Great hits in Vin, congrats all. Looks like he needs a little time to smoke a few.


----------



## ja3480 (Nov 21, 2007)

Love it when Vin gets smacked around !!!! He deserves every bit he gets!!! GREAT BOTL!!!
Nice hit guys!!!!


----------



## massphatness (Jan 4, 2008)

Nuthin' to see here ... everyone just move along.

(Al - the kid will live to see another day. A heartfelt, if clumsy, apology to his mom helped immensely. Thanks for the pep talk earlier.)


----------



## ir13 (Jan 28, 2008)

Updates............


----------



## rck70 (Mar 29, 2008)

Aren't we in trade......those look tasty....hint hint:dr


----------



## massphatness (Jan 4, 2008)

rck70 said:


> Aren't we in trade......those look tasty....hint hint:dr


I'll send you the cello after I smoke them.

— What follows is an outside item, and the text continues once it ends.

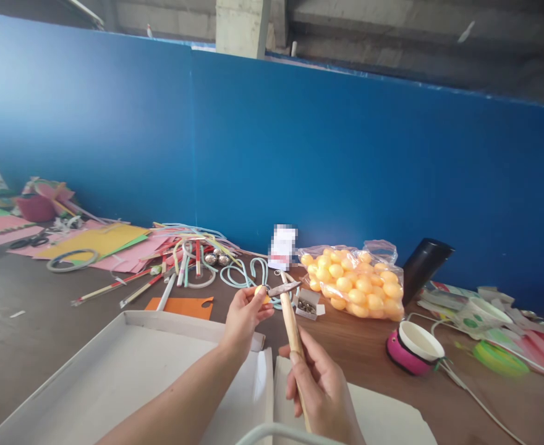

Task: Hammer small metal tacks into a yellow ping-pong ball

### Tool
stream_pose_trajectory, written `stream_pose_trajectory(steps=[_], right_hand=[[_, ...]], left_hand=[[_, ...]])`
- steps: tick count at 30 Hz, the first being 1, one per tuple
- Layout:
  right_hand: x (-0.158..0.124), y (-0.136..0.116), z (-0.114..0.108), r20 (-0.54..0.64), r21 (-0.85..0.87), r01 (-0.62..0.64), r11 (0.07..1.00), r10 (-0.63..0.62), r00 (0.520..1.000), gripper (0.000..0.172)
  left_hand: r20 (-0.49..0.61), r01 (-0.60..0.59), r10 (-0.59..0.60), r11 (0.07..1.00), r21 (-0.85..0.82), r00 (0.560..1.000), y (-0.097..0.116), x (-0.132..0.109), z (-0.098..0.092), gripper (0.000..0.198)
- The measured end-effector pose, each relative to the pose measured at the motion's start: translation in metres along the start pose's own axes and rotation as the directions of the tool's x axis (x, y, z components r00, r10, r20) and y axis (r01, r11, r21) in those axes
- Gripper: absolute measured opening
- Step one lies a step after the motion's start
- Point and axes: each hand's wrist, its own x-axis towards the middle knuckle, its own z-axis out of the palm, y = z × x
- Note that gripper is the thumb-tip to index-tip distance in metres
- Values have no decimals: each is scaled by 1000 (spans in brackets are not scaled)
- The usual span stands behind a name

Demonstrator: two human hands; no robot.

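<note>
My left hand [243,316] pinches a small yellow ball [259,290] between thumb and fingertips, raised above the brown table [31,321]. My right hand [321,389] is wrapped round the wooden handle of a small hammer [292,327]. Its metal head [284,288] points left and sits right next to the ball. Both hands hover over the far edge of a shallow white cardboard tray [114,371].
A clear bag of yellow balls [355,281] lies behind the hands, with a small box of metal bits [307,304] before it. A pink and white bowl [413,347], a black cup [424,267], coloured paper, sticks and tubing [188,256] crowd the table along the blue wall.
</note>
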Motion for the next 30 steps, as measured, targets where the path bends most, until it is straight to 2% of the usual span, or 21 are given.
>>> stream_pose_trajectory(steps=[12,20,25,30], right_hand=[[0,-1,1,-11,37,-6,999,7,1000,58],[0,1,-1,-13,10,3,1000,-3,1000,57],[1,2,-1,-64,66,31,997,-27,998,57],[1,2,-1,-60,73,40,997,-35,998,56]], left_hand=[[3,0,0,1000,-11,1000,0,0,0,30],[39,-8,10,998,-58,999,-2,1,-2,30],[75,0,8,995,-104,997,0,1,-3,29],[83,4,5,995,-102,997,1,1,-2,28]])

The aroma alone is something to experience.


----------



## stearns-cl (Feb 27, 2008)

ir13 said:


> Updates............


didn't answer the question vinny boy

stearns


----------



## freakygar (Dec 13, 2007)

stearns said:


> didn't answer the question vinny boy
> 
> stearns


:tpd::tpd::tpd:


----------



## massphatness (Jan 4, 2008)

*TODAY'S MAIL BAG ...*









I'm gonna' lead off the festivites by asking "Who the hell is Kevin Jones from Murrieta, CA?" He's a mysterious devil, that's who he is. No note. Nuthin. Just some great looking sticks: a couple of Bolis, a Sol Cubana (highly touted by cigar.com) and an unbanded torp. HEY KEV -- A LITTLE HELP, BRO!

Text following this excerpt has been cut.